PAH patients are also facing other major challenges throughout this time as a population deemed high risk by the NHS, not just through the management of their condition but also the difficulties they face upon leaving home. Furthermore, the need to wear masks can make breathing even more difficult than it already is and significantly impact their quality of life.

As noted, these are issues that are a concern globally. In the UK specifically, we have several key PH centres that are working with us to address the challenges patients face.

Is there potential for a closer working relationship with healthcare services?

Yes – in today’s pandemic times, we have to think differently about providing patients with the safest approach to manage their condition. For example, the use of telemedicine, which can bring the clinic to the patient and deliver care and medicines directly to patients’ homes.

Since March, outpatient consultations have switched to virtual sessions, and technology has been more readily used to protect patients. For PAH patients, many have to complete a six-minute walk test to assess their exercise capacity – these tests are now being completed on exercise apps, which can send information directly back to the clinicians without the patient needing to visit.

As we learn to navigate this ‘new normal’ and support PAH patients throughout, we need to continue working closely with healthcare services to ensure neither patient safety nor their condition’s needs are compromised.

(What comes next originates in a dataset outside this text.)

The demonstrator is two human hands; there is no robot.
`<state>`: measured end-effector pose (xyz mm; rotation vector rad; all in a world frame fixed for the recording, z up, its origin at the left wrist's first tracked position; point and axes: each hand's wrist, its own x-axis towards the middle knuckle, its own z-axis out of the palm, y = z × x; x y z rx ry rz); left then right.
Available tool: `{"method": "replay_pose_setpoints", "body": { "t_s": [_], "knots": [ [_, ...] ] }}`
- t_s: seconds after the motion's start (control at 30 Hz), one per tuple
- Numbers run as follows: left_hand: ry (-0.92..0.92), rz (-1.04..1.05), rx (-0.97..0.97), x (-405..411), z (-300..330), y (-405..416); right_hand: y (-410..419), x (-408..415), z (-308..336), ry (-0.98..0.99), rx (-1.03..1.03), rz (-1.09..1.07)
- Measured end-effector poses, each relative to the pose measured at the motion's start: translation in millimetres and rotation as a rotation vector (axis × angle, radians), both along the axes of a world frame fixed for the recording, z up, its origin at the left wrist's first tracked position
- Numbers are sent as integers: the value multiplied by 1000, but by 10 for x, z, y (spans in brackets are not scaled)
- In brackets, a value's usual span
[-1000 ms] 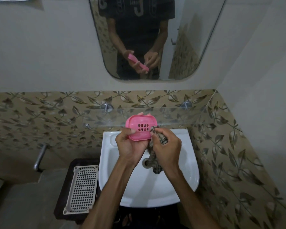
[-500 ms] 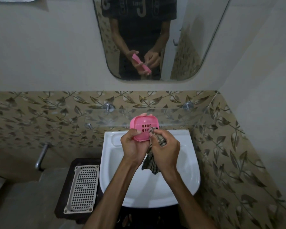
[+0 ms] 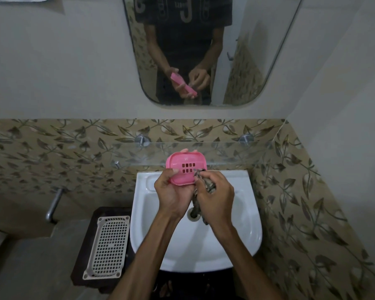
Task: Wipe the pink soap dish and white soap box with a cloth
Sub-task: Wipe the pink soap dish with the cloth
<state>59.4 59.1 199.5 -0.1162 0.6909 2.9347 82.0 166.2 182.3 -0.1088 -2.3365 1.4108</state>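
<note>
Above the rear edge of the white basin (image 3: pixel 243 239), the left hand (image 3: pixel 171 191) is gripping the pink soap dish (image 3: pixel 185 167), tilted with its slotted face toward the camera. The right hand (image 3: pixel 214 198) is pinching a patterned cloth (image 3: pixel 208 187) against the dish's right edge; the cloth's tail is hanging over the drain. A white perforated tray (image 3: pixel 107 247) is lying left of the basin.

Both forearms reach forward, wrists close together. The left hand (image 3: pixel 171 191) grips the pink soap dish (image 3: pixel 185 167) (thumb across its face); the right hand (image 3: pixel 214 198), fingers curled, pinches the cloth (image 3: pixel 200 191) against it.
</note>
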Motion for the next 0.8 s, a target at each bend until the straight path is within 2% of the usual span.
{"method": "replay_pose_setpoints", "body": {
  "t_s": [0.1,0.23,0.3,0.43,0.6,0.8],
  "knots": [
    [-24,2,-42,3,-25,12,-128,79,32,54,21,135],
    [-36,16,-103,24,-57,20,-112,82,-3,-38,-154,7],
    [-92,26,-140,24,-32,18,-174,150,11,-14,-174,55],
    [-141,-4,-231,-9,6,-30,-222,210,54,78,-83,188],
    [-195,-59,-225,37,-71,-24,-164,147,-27,196,-17,165],
    [-186,-167,-191,67,-71,-194,24,10,-94,410,228,348]
  ]
}}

What do you think lies in the future for this therapeutic area?

The next frontier will focus on the development of disease-modifying medicines, directly influencing the pathophysiology of the disease, which can be used alongside existing therapies.

We also want to explore the opportunities and potential of non- invasive diagnostics, to help meet our goal of closing the diagnosis gap. We are currently working with teams both within and outside of Johnson & Johnson to harness advanced data science along with artificial intelligence to help identify potential PH patients earlier. Other diagnostic tools being explored include biomarker identification specific to PH, and non-invasive imaging as a potential future tool to detect PH in patients. In fact, it may be that in the future it can help in monitoring disease progression and even escalate treatment at the right time. The future of diagnostic tools and potential disease- modifying drugs is exciting; it will help us to transform PH into a long- term, manageable condition, so that patients can live a normal life.

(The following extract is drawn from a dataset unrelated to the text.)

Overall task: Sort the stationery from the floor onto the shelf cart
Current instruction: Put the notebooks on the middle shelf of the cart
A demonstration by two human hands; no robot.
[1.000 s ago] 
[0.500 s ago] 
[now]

What are your passions outside of work?

I love to stay active! Whether it is through playing rugby (Veterans team!), skiing, running (or fast walking, perhaps!) or gardening. Since the pandemic I have managed to hone the skill of mowing fine stripes down my lawn!

My family has always been my first passion though, even if it means acting as a ‘taxi driver’ for my 15-year-old daughter most weekends! I always aim to strike a healthy life balance, allowing me to spend time with my family and keep myself healthy.

What keeps you awake at night?

My wife tells me that nothing will keep me awake at night! But I would cite the pandemic – how it is going to play out, when we will get a vaccine and when our research and trials can proceed unimpeded by the threat of COVID-19.

If you could invite anyone (alive or dead) over for dinner, who would it be and why?If my wife is joining me, can we invite two people over for dinner? I think it would make my wife very happy if George Clooney received an invitation – for obvious reasons! From my side, my guest would be, without doubt, Nelson Mandela. As one of the few statesmen and political figures to have achieved universal respect around the world and across the political spectrum, he’s a change agent extraordinaire. What a dinner party that would be!